### Required work
Lines below that include "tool" are the answer; copy each one.
[Data provided]
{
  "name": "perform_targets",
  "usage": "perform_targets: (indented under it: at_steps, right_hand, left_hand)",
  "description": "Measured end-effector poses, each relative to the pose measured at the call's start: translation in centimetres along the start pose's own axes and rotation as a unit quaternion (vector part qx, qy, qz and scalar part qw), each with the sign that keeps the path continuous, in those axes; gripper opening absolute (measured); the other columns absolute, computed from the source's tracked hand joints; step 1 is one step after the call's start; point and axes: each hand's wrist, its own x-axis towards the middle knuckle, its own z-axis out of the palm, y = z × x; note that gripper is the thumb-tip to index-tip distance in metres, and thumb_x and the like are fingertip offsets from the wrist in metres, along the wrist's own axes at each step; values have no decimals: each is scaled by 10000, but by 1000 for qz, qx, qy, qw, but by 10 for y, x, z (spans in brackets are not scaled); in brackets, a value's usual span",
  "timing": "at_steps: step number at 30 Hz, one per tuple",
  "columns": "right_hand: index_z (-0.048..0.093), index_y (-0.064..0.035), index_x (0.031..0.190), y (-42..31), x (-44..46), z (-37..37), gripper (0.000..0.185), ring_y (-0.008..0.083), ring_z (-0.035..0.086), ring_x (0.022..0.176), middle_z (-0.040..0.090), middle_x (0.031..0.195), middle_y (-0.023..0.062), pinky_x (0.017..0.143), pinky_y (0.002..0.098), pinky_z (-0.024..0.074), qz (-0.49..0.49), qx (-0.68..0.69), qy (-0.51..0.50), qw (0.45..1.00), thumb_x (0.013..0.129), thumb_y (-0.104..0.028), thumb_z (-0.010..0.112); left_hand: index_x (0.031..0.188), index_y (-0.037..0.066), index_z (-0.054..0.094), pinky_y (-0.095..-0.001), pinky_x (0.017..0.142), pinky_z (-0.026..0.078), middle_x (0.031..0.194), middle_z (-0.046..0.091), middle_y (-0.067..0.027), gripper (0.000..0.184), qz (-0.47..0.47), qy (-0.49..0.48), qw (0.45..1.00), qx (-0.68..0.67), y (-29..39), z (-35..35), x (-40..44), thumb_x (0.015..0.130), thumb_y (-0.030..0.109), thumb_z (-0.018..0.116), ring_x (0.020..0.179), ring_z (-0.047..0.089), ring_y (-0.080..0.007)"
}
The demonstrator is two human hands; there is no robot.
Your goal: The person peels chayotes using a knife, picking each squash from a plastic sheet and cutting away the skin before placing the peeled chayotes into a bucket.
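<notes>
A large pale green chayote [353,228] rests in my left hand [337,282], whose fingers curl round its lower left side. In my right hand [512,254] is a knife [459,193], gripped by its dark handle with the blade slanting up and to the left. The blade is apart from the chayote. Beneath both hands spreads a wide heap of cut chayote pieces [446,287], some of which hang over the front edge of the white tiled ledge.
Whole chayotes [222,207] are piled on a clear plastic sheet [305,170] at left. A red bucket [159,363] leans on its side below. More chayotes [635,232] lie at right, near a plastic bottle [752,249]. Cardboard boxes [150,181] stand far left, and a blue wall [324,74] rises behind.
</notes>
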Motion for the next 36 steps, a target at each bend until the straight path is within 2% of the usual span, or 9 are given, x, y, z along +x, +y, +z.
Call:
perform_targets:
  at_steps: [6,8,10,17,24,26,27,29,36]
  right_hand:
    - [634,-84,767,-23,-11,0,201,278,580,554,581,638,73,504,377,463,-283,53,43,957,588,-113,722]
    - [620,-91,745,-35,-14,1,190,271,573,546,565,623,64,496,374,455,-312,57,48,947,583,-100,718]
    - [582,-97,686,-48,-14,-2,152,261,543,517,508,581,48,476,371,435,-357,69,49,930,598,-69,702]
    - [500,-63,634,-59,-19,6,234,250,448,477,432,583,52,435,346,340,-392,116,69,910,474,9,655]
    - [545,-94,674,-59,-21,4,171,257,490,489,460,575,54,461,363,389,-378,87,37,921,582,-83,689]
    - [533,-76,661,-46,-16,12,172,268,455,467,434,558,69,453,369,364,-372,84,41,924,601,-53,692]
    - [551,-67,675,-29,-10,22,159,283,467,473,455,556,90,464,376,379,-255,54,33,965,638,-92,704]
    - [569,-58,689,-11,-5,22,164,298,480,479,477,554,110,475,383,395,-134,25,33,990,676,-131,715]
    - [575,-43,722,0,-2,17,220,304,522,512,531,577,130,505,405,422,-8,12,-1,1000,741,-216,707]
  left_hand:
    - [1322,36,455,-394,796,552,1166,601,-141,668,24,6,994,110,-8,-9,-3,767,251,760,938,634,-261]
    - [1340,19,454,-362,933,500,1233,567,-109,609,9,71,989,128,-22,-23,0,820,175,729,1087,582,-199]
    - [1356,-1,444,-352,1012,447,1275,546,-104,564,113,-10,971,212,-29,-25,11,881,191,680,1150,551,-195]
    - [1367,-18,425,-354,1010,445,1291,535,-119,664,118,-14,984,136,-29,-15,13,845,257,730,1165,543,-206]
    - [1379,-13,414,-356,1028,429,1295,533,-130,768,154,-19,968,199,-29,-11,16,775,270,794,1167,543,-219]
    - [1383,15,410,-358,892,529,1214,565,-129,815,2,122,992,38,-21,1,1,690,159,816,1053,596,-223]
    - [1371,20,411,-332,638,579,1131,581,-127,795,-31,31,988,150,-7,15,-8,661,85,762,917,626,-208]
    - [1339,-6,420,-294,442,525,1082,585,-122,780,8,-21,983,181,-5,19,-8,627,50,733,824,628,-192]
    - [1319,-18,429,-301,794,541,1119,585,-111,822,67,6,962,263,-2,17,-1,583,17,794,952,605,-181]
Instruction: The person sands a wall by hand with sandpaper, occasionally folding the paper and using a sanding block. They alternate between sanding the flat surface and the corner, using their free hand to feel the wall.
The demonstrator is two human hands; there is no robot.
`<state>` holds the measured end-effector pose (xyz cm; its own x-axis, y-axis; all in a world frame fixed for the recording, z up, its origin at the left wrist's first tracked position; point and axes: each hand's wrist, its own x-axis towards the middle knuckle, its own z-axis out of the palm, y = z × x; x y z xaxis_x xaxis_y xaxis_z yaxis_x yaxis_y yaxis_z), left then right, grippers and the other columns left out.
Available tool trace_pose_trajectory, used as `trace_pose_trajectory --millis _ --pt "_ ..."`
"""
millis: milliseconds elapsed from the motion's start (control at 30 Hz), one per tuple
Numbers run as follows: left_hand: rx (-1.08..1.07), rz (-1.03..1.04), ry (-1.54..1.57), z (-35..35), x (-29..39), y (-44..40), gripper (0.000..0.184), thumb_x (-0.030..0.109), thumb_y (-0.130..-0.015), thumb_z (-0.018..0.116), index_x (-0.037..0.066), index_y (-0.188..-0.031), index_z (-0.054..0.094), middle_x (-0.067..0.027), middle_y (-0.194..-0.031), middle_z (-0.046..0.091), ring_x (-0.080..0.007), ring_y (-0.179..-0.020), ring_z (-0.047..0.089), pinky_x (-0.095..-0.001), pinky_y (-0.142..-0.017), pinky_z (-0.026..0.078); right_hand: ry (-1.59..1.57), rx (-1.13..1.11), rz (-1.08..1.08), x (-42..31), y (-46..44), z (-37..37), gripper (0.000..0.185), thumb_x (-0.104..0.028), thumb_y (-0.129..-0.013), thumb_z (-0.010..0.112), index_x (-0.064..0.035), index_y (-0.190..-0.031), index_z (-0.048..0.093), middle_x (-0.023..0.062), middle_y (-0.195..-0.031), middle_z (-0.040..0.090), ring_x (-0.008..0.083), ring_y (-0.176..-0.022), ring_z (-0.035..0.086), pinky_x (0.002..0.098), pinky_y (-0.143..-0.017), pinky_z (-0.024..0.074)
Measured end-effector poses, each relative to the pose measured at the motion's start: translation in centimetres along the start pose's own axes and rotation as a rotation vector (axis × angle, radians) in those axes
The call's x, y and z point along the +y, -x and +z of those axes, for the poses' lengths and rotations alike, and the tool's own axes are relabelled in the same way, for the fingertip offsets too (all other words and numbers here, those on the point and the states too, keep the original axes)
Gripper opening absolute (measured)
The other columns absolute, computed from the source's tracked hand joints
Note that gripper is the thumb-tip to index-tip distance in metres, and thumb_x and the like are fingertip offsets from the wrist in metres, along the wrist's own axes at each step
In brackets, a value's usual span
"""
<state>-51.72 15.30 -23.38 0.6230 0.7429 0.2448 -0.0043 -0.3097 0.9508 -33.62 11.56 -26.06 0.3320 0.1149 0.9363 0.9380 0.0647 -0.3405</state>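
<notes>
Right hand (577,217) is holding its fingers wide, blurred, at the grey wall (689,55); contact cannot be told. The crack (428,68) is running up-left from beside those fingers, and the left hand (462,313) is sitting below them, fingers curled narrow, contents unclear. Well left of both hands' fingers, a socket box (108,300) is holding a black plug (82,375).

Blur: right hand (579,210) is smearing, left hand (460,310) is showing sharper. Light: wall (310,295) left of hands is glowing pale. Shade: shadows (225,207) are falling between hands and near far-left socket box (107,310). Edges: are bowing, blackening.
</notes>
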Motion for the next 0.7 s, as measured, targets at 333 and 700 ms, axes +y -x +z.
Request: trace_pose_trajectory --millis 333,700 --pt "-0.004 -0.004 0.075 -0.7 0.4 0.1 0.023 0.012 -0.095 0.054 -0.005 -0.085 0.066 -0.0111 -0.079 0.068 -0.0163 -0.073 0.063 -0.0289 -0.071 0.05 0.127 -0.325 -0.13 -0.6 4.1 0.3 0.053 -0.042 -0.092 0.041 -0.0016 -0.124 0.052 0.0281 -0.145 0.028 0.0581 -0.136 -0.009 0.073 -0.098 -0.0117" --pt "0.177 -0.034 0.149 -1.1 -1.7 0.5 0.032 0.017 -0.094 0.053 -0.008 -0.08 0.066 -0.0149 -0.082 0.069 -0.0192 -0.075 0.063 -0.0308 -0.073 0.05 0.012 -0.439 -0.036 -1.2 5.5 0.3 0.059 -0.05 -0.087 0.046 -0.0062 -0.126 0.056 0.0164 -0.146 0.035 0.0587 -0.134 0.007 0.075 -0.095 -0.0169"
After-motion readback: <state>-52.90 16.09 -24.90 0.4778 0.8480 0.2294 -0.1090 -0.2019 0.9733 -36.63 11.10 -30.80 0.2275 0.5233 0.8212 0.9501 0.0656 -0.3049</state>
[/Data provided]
### Written answer
Available tool trace_pose_trajectory, used as `trace_pose_trajectory --millis _ --pt "_ ..."`
The call's x, y and z point along the +y, -x and +z of those axes, for the poses' lengths and rotations alike, and the tool's own axes are relabelled in the same way, for the fingertip offsets too (all other words and numbers here, those on the point and the states too, keep the original axes)

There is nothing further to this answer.